Workers were advised to stay away from New Zealand's third largest city as engineers conducted inspections on buildings which suffered minor structural damage after a 6.5 magnitude earthquake on Sunday in which four people were injured.
The harbor front of the city located at the southern tip of the country's North Island appeared to suffer the most damage, as a stretch of sea wall off the city's container port crumbled into the water.
Parts of the city were cordoned off, and streets in the business district were littered with shattered glass and pieces of broken concrete. Train service into the city remained canceled.
The few Wellingtonians who did arrive at the office were met with dislodged ceiling panels dangling above overturned filing cabinets and shelves.

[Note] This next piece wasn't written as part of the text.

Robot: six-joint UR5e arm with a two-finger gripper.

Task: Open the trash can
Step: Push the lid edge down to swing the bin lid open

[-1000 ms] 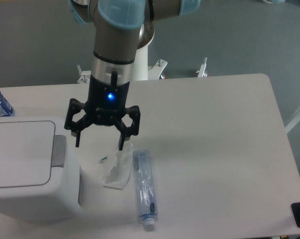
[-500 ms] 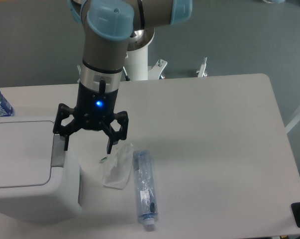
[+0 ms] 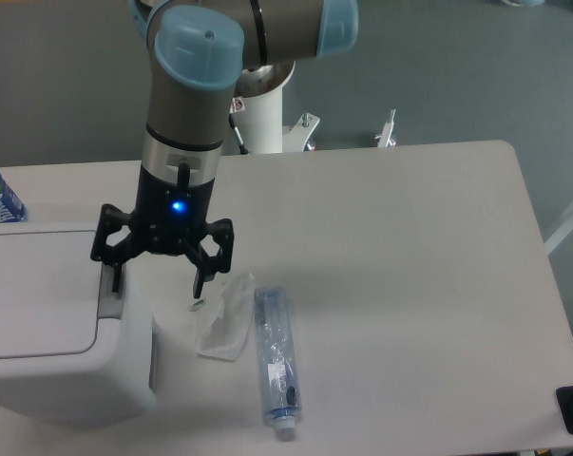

Sunday's quake was one of the largest in the country since a shallow, 6.3 magnitude earthquake devastated the South Island's Canterbury region in 2011, resulting in nearly 200 deaths and leveling Christchurch, the country's second largest city.

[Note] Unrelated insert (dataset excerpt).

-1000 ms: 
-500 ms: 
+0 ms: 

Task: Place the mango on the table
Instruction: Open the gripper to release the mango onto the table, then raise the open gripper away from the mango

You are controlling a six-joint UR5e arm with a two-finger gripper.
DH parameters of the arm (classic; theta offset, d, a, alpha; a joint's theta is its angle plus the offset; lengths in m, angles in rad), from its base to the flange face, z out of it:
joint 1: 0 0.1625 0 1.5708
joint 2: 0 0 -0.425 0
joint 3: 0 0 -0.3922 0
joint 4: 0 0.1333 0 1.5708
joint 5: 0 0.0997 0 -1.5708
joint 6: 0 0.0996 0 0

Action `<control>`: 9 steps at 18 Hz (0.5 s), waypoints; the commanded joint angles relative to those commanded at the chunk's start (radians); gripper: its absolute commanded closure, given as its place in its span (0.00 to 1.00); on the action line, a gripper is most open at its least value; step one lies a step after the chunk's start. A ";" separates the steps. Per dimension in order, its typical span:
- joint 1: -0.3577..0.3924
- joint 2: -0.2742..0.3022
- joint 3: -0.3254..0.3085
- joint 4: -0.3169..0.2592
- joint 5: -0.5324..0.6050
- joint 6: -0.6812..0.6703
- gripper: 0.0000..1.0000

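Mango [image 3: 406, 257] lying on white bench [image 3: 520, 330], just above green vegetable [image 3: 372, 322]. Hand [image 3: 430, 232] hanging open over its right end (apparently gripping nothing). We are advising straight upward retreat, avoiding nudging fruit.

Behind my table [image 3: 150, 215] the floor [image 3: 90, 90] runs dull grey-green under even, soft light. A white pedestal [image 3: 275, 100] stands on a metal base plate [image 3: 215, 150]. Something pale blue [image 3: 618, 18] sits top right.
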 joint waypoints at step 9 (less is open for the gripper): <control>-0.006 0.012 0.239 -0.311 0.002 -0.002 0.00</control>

"This was not as high energy as the Christchurch quakes," Wellington mayor Celia Wade-Brown said in a media conference.
"We have to be careful but it is not a matter of closing the city."
With a population of about 450,000, Wellington is the home to the country's Parliament, central bank, and government ministries.
The New Zealand dollar initially eased from a one-month high to hit a session low of $0.7891 in early Australasian trade, although it trimmed losses as investors acknowledged that the damage caused by the earthquake had been limited.
Government bond prices were flat in early trade, while prices on the benchmark NZX50 share market edged up 0.1 percent.
Market participants said trading desks in Wellington, including those of Bank of New Zealand and ANZ, were closed, with operations shifted to Auckland, the country's business hub, and Sydney.
"Corporate clients are out in Wellington, so liquidity is quite thin this morning," said Tim Kelleher, head of institutional FX sales at ASB, whose trading desk is located in Auckland.
The bulk of trading by New Zealand banks, which are largely owned by Australian institutions, occurs in Auckland.
The Reserve Bank of New Zealand said its official interest rate review due on Thursday was unaffected by the earthquake. The central bank is widely expected to hold rates at a record low of 2.5 percent.
Earthquakes are common in New Zealand, whose two islands lie along the Australia-Pacific tectonic plate boundary.
The worst recorded quake in Wellington was in January 1855 when an earthquake measuring 8.2 on the open-ended Richter scale hit the fledgling settlement, lifting land levels by up to three meters and killing four settlers and an unspecified number of indigenous Maori.